Cable fairing generally consists of a body attached to the cable to modify the flow characteristics of the water around such cable. In the use of fairing elements in a towed sonar system where a cable is used to tow a submerged body behind a vessel, drag on the towing cable is reduced by fairing elements attached in stacked relation longitudinally along the cable in close abutting relation. It is necessary to wind the tow line, with the fairing attached thereon, onto a winch drum and to accomplish this the fairing must be divided into a number of individual elements. In sonar systems, problems can be encountered from winding the cable with the fairing elements thereon onto the winch drum due to the fact that the fairing elements are rigid which results in a sharp transition in the cable intermediate each adjacent pair of fairing elements. A cable in a sonar system includes a plurality of electrical conductors and sharp bends ultimately can result in breaking one or more conductors. When this happens, the entire cable may have to be replaced.

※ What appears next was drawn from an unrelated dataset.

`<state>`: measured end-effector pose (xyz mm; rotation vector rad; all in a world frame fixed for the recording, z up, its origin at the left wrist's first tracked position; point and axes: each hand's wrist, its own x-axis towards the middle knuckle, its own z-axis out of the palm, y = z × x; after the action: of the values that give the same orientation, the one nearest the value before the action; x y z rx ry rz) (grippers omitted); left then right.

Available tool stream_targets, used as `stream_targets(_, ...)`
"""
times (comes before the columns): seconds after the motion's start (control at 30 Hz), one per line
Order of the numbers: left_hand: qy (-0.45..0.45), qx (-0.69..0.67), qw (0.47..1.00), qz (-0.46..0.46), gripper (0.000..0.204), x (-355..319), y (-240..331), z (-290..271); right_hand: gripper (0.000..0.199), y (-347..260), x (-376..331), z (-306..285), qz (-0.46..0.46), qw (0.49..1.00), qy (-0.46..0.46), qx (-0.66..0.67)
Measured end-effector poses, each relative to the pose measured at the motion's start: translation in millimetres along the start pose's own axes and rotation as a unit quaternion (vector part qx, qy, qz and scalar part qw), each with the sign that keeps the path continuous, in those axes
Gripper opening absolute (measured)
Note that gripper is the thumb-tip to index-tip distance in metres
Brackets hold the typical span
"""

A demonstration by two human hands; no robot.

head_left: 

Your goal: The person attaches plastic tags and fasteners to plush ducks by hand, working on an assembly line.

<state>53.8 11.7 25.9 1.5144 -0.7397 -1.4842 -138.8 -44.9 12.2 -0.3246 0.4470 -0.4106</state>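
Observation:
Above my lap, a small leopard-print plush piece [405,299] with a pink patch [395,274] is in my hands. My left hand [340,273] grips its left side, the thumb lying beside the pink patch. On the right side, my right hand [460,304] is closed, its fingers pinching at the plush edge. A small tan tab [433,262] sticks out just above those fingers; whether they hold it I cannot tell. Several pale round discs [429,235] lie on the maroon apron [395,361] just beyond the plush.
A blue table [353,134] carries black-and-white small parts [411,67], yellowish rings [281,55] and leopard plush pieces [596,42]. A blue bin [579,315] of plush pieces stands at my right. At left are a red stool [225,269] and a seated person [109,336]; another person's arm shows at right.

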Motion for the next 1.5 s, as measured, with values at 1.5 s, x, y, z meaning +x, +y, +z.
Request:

One such prior art fairing is provided by U.S. Pat. No. 2,397,957 issued Apr. 9, 1946 to H. B. Freeman. That patent alleged to provide a fairing for a cable comprising a plurality of cable-wise normally aligned tail portions, and flexible means covering the tail portions and normally securing them in spaced relation each to the others and forming a head portion for embracing the cable with an easy fit. This was said to permit the fairing, and to a limited extent the separate tail portions, to swivel with respect to the cable.
Another such fairing is provided in U.S. Pat. No. 2,401,783 issued June 11, 1946 to K. H. Wilcoxon. That patent alleged to provide a cable fairing comprising a series of articulated fairing units and spring latch means. This was said to allow for easy releasably securing of the individual units in fairing relation to a cable.
Yet another detachable fairing assembly for use with carriers of sensitive instruments and the like which are towed through a fluid, e.g. water, at some distance from a towing vessel, was said to be provided in U.S. Pat. No. 3,209,718 issued Oct. 5, 1965 to R. L. Rather et al. That patent alleged to provide the combination with a marine towline assembly comprising a load-bearing line and at least one conductor external to such line, the addition of a plurality of removable fairings having two side walls embracing the external conductor at intervals along its longitudinal axis. The fairings were said to include quick-disconnect means for holding the conductor within the side walls of the fairings so as to permit longitudinal movement with respect to the load-bearing line. A plurality of quick-disconnect, snap-on clamps were said to be secured along the load-bearing line, such clamps were said to have at least two arcuate interconnecting pieces for embracing the load-bearing line for transmitting the weight of the fairings and to have holding means to hold the fairings to the load-bearing line.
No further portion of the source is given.